*Work to complete*.
A faithful, picture-free copy of the listing below is required.

*Data shown*.
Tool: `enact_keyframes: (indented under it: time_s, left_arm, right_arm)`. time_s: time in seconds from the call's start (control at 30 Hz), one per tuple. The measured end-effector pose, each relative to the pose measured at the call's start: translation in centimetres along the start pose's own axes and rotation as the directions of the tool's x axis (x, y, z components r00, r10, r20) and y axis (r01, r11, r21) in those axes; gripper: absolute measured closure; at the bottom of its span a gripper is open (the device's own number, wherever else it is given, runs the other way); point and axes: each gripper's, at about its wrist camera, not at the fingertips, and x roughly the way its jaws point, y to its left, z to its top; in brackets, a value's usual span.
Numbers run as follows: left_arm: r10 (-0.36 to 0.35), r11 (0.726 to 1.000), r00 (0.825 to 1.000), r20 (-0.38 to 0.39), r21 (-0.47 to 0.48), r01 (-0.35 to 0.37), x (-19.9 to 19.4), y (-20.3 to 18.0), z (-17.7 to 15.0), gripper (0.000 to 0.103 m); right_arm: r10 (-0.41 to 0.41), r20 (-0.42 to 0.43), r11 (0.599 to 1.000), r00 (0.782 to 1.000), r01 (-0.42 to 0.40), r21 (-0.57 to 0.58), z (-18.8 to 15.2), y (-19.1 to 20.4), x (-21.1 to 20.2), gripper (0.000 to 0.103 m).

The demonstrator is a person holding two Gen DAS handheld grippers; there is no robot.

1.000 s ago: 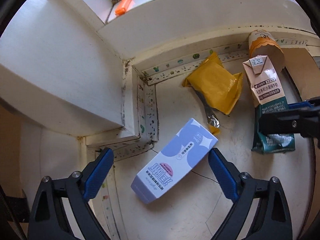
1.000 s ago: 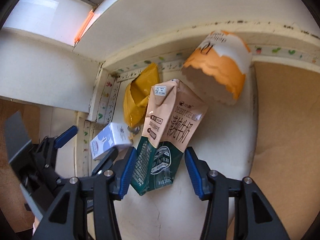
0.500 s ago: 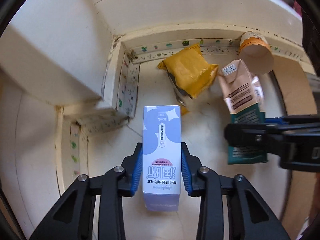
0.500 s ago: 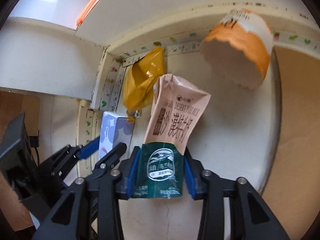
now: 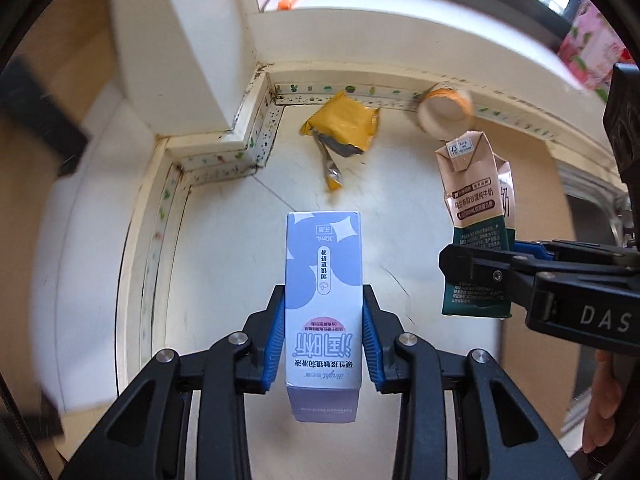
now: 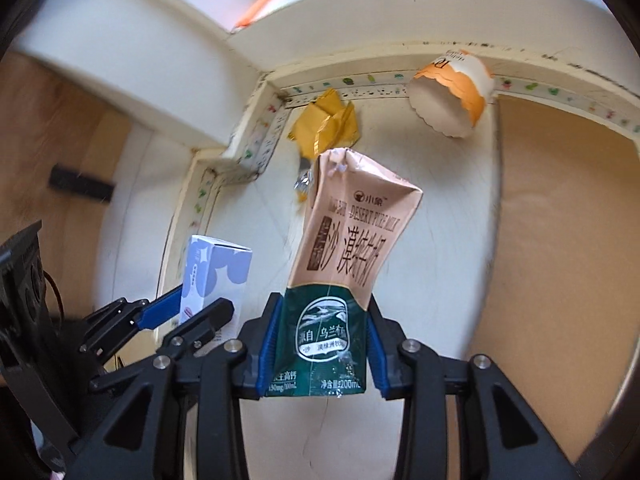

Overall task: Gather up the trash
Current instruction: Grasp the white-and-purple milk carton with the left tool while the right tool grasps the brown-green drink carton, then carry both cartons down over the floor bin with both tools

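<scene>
We've got both loads pinched — left gripper (image 5: 323,344) clamps the purple box (image 5: 323,288), right gripper (image 6: 318,344) the milk carton (image 6: 340,264) — each long axis pointing straight out from the jaws.

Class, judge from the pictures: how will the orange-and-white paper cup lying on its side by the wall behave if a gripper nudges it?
The paper cup lies on its side, so it would probably roll. Its open, scalloped rim suggests thin paper: likely light and easily crushed.
</scene>
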Motion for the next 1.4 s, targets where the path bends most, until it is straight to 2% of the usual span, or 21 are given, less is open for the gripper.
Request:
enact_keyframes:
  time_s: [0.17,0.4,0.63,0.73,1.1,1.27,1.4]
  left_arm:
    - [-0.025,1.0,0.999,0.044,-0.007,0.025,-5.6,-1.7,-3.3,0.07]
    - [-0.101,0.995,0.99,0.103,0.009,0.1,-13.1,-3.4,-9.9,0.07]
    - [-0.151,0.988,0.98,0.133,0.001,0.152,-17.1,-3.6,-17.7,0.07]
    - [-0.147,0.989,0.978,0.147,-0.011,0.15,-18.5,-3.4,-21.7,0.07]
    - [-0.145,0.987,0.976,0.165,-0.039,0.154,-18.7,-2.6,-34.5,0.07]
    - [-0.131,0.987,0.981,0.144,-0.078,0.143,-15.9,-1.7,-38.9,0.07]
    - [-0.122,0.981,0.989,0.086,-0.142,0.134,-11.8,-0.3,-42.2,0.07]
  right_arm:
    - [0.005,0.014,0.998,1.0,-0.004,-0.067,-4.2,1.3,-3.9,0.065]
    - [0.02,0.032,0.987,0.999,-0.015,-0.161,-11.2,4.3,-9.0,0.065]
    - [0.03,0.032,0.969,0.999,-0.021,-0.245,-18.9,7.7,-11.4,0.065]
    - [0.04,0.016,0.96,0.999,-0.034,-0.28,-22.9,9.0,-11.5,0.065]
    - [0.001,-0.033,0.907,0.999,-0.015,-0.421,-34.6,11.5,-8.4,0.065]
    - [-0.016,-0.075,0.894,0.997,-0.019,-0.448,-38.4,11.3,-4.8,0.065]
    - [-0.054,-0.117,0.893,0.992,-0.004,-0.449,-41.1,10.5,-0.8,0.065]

*Finished exercise*.
Tool: `enact_keyframes: (indented under it: time_s, left_arm, right_arm)`. time_s: time in seconds from the call's start (control at 30 Hz), one per tuple. The measured end-effector pose, each relative to the pose measured at the call's start: translation in centimetres along the start pose's own axes and rotation as the directions of the tool's x axis (x, y, z components r00, r10, r20) and y axis (r01, r11, r21) in those axes; gripper: absolute measured closure; at the bottom of its span a gripper is open (the device's own number, wherever else it is given, runs the other way); point and axes: each gripper's, at about its wrist camera, not at the fingertips, and x roughly the way its jaws point, y to its left, z to its top; in brackets, a value's usual span.
Numbers run as follows: left_arm: r10 (-0.36 to 0.35), r11 (0.726 to 1.000), r00 (0.825 to 1.000), r20 (-0.38 to 0.39), r21 (-0.47 to 0.48), r01 (-0.35 to 0.37), x (-19.9 to 19.4), y (-20.3 to 18.0), z (-17.7 to 15.0), gripper (0.000 to 0.103 m); right_arm: r10 (-0.41 to 0.41), r20 (-0.42 to 0.43), r11 (0.599 to 1.000), r00 (0.782 to 1.000), r01 (-0.42 to 0.40), r21 (-0.57 to 0.58), z (-18.8 to 15.2), y (-19.1 to 20.4), x (-21.1 to 20.2), gripper (0.000 to 0.103 m).

The demonstrator is a person holding two Gen DAS handheld grippers; there is no robot.

1.000 s ago: 
1.000 s ago: 
0.500 s ago: 
0.500 s ago: 
now: 
now: 

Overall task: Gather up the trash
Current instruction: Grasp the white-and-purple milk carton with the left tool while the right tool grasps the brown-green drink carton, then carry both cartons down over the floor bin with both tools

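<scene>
We've got both loads pinched — left gripper (image 5: 323,344) clamps the purple box (image 5: 323,288), right gripper (image 6: 318,344) the milk carton (image 6: 340,264) — each long axis pointing straight out from the jaws.

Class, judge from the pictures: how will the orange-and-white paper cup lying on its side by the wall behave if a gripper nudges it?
The paper cup lies on its side, so it would probably roll. Its open, scalloped rim suggests thin paper: likely light and easily crushed.
</scene>
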Motion for the next 1.4 s, targets where the path bends most, until it is straight to 2% of the usual span, or 21 are given, less is open for the gripper.
Request:
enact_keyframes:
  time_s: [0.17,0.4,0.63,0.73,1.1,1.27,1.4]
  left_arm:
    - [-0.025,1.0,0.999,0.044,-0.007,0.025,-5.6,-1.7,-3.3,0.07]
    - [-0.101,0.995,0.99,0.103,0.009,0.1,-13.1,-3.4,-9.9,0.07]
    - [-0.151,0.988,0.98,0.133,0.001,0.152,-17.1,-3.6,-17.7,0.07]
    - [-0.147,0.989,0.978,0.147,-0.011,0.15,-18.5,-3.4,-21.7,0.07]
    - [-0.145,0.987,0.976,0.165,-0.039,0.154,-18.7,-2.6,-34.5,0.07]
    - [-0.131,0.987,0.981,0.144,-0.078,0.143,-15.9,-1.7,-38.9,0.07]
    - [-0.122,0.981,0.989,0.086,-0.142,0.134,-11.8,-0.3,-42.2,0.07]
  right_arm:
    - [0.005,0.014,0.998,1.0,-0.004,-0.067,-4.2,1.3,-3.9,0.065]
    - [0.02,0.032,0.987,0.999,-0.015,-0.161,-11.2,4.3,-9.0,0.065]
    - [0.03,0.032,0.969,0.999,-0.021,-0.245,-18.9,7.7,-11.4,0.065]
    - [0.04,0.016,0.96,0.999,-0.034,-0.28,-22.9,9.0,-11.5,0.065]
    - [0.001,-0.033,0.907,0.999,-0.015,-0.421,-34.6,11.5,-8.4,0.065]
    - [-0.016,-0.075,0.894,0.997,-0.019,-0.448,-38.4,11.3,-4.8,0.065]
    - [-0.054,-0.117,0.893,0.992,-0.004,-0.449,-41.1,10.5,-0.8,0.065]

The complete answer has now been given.